Nella votazione a maggioranza semplice, a Rousseff basterebbe ottenere il sostegno (o l’assenza) di 6 senatori. Un’ipotesi non peregrina, date le ripetute dimostrazioni dell’inesistenza giuridica del processo: 2 delle 5 imputazioni (legate all’accusa di aver truccato il bilancio facendosi anticipare i soldi dalle banche per far fronte ai piani sociali), sono cadute. E quelle che restano in piedi non sono tali da giustificare la destituzione. Inoltre, registrazioni, testimonianze e dimissioni (dell’ex presidente della Camera, Eduardo Cunha e di tre ministri del gabinetto Temer, a sua volta indagato) hanno ampiamente mostrato le intenzioni truffaldine di chi ha promosso l’impeachment.
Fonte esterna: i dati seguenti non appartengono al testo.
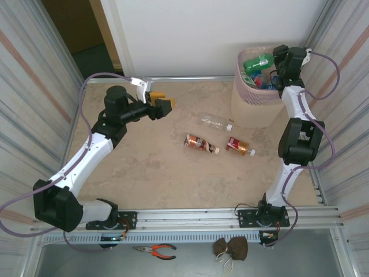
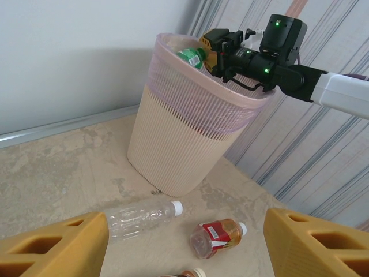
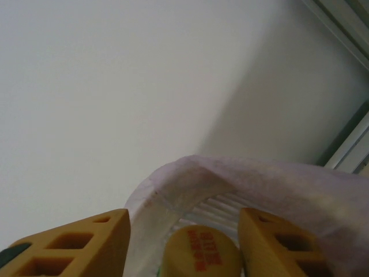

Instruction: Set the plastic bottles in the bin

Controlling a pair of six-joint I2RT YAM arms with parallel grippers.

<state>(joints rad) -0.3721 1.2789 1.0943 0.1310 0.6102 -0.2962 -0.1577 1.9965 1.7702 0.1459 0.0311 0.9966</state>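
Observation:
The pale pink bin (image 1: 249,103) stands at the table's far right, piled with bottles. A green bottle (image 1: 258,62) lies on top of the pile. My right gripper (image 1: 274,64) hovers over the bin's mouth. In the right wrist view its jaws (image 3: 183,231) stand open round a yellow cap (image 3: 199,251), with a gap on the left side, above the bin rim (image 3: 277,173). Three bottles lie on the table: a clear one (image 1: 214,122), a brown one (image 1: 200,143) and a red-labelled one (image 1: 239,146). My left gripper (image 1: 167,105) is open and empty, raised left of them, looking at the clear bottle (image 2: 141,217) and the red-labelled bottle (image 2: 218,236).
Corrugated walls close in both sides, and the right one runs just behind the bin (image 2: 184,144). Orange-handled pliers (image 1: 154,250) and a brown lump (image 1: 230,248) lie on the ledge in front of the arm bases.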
Questo non è però un processo regolare, piuttosto un tentativo politico di togliere di mezzo un governo progressista che, pur con limiti, cedimenti e magagne, mal si attaglia ai nuovi scenari che si affacciano in America latina.

Secondo un sondaggio della Ibope, commissionato dalla Confederazione nazionale dell’Industria (Cni), il 75% della popolazione non gradisce il governo ad interim. Temer non deve però rispondere alla popolazione, ma ai suoi grandi padrini, nazionali e transnazionali. A lui tocca il compito di spianare il terreno al candidato delle destre alle elezioni del 2018, e portare a termine in fretta il grosso del piano: scure sul lavoro e le pensioni, privatizzazioni (a cominciare dalla petrolifera di Stato Petrobras) e soprattutto cambio di indirizzo a livello internazionale. Insieme all’Argentina e al Paraguay, il Brasile di Temer sta cercando di esautorare il Venezuela dalla presidenza del Mercosur e di riconsegnare l’alleanza agli interessi Usa ed europei. E, intanto, per far fronte all’«allarme terrorismo» – usato soprattutto per reprimere i movimenti popolari – a Rio sono arrivati «gli addestratori» Usa.

Da quando Temer ha assunto l’incarico, nominando un gabinetto di ministri di chiaro indirizzo neoliberista (tutti maschi anziani, ricchi, bianchi, molti dei quali inquisiti per corruzione), i movimenti popolari manifestano al grido di «Fora Temer». Per il 5 agosto, il Frente Povo Sem Medo, che comprende diverse organizzazioni popolari fra cui Sem Terra e Sem Teto, ha promesso di rovinare la vetrina dei giochi, a cui saranno presenti molti capi di stato stranieri (ci sarà anche Renzi), ma non Rousseff e Lula, né i presidenti che li hanno preceduti dopo il ritorno alla democrazia. E’ in discussione anche la possibilità di uno sciopero generale.

Intanto, i presidenti latinoamericani che si richiamano al socialismo del XXI secolo (Maduro, Morales, Correa, Ortega) hanno espresso solidarietà a Lula da Silva, che il giudice Moro vuole portare a processo per «intralcio» alla «tangentopoli» brasiliana: accusandolo di aver cercato di corrompere un testimone. Lula, che si è sempre dichiarato innocente, ha denunciato all’Onu «la persecuzione giudiziaria» di cui è vittima. Secondo un sondaggio dell’impresa Datafolha, l’ex operaio guida le intenzioni di voto per le presidenziali del 2018.